Work to be completed: Restate all of the following data exactly, keeping any images out of the copy.

[[ Supplied data, beginning ]]

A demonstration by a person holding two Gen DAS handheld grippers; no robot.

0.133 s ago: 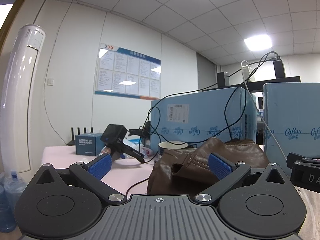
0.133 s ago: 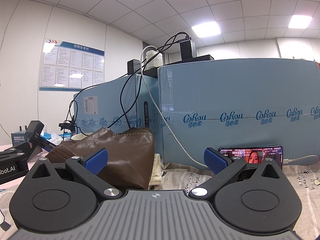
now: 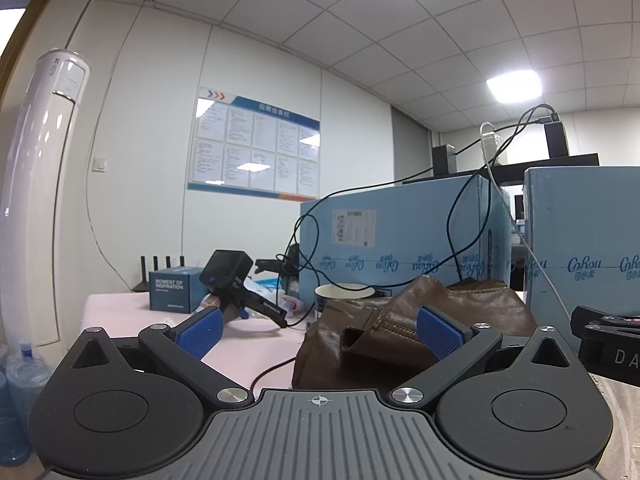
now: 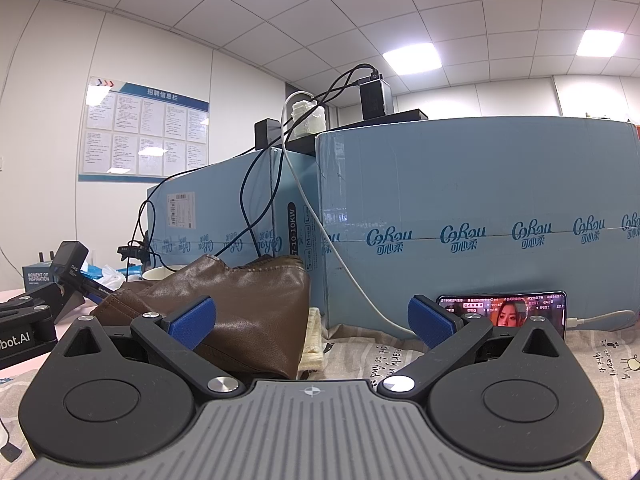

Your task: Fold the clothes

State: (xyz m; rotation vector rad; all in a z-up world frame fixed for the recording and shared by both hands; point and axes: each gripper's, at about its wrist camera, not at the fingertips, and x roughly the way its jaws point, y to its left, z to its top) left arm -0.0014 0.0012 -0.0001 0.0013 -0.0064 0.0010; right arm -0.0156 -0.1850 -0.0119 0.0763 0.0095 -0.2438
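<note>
Two big blue boxes (image 4: 460, 224) stand at the back of the surface (image 3: 248, 340). A brown leather jacket (image 4: 248, 304) lies bunched up in front of them. The left gripper (image 3: 318, 330) has its jaws spread wide, holding nothing. The right gripper (image 4: 312, 320) is spread wide and empty too. A phone (image 4: 502, 312) leans on a box.

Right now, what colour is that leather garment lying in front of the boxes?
Brown. The leather garment shows best in the right wrist view.
</note>
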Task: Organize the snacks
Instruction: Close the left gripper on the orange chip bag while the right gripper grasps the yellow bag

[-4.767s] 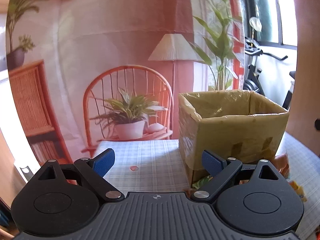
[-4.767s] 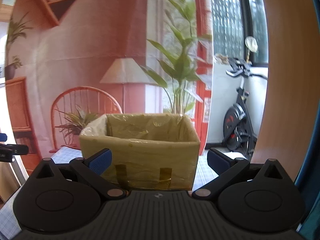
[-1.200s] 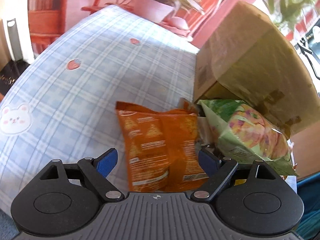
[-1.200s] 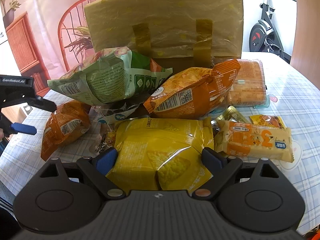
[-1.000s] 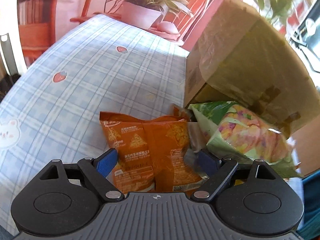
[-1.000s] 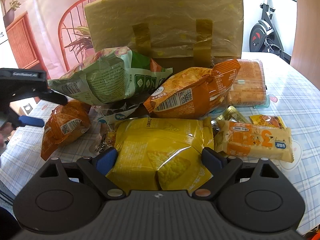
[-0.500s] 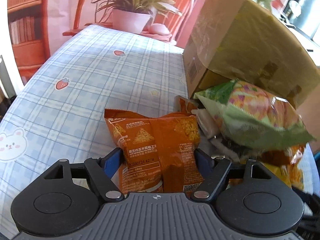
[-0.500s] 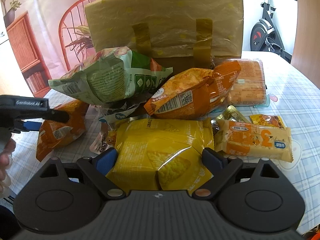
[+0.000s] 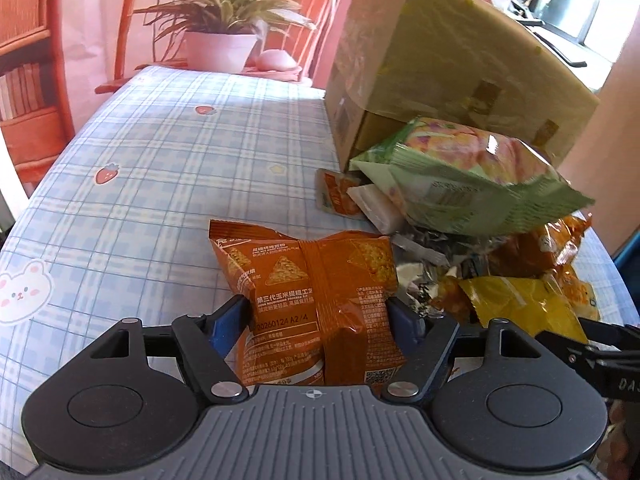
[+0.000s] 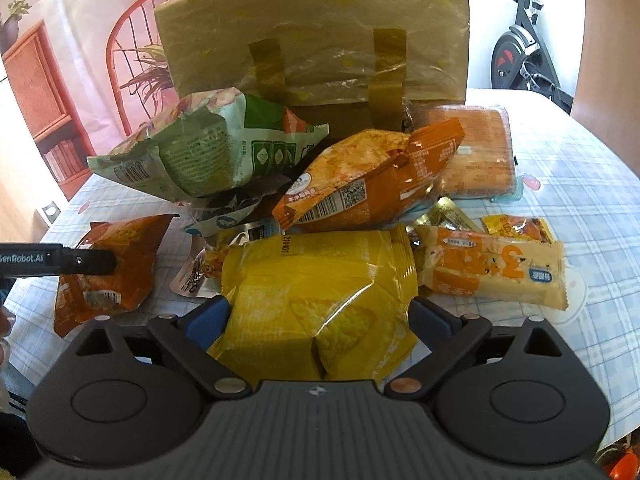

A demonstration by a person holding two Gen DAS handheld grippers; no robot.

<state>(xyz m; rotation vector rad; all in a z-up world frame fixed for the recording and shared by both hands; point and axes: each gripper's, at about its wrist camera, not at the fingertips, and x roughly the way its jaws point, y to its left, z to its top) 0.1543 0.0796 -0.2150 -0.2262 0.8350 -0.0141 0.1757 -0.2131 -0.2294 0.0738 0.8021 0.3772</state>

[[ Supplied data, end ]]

Completed exercise:
A demonstration by a person holding two Gen DAS handheld grippers; no robot.

0.133 s ago: 
0.133 s ago: 
now: 
now: 

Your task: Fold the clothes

State: (xyz m; rotation vector rad; all in a z-up world frame fixed for the recording and shared by both hands; point and axes: each gripper's, at about its wrist camera, not at the fingertips, and x roughly the way its jaws point, y to its left, z to its top) left arm -0.0014 0.0012 -0.0001 0.0013 -0.0064 0.0010; right arm -0.0156 -0.1850 -0.0119 0.0763 0.0095 -0.2438
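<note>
Two big blue boxes (image 4: 460, 224) stand at the back of the surface (image 3: 248, 340). A brown leather jacket (image 4: 248, 304) lies bunched up in front of them. The left gripper (image 3: 318, 330) has its jaws spread wide, holding nothing. The right gripper (image 4: 312, 320) is spread wide and empty too. A phone (image 4: 502, 312) leans on a box.

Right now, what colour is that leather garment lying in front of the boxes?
Brown. The leather garment shows best in the right wrist view.
</note>
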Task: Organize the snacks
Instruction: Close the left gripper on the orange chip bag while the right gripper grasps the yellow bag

[-4.767s] 
[-4.767s] 
[-1.200s] 
[-1.200s] 
[-1.000s] 
[-1.000s] 
[-0.500s] 
[-0.500s] 
[+0.000s] 
[+0.000s] 

A demonstration by a person holding two Gen DAS handheld grippers; no robot.

<state>(xyz m; rotation vector rad; all in a z-up world frame fixed for the recording and shared by both hands; point and axes: each gripper's, at about its wrist camera, not at the fingertips, and x roughly the way its jaws point, y to its left, z to its top) 0.1543 0.0796 -0.2150 -0.2262 0.8350 -0.0141 0.1757 -0.2131 -0.2294 0.0738 0.8021 0.3772</state>

Nothing remains to be added to the output.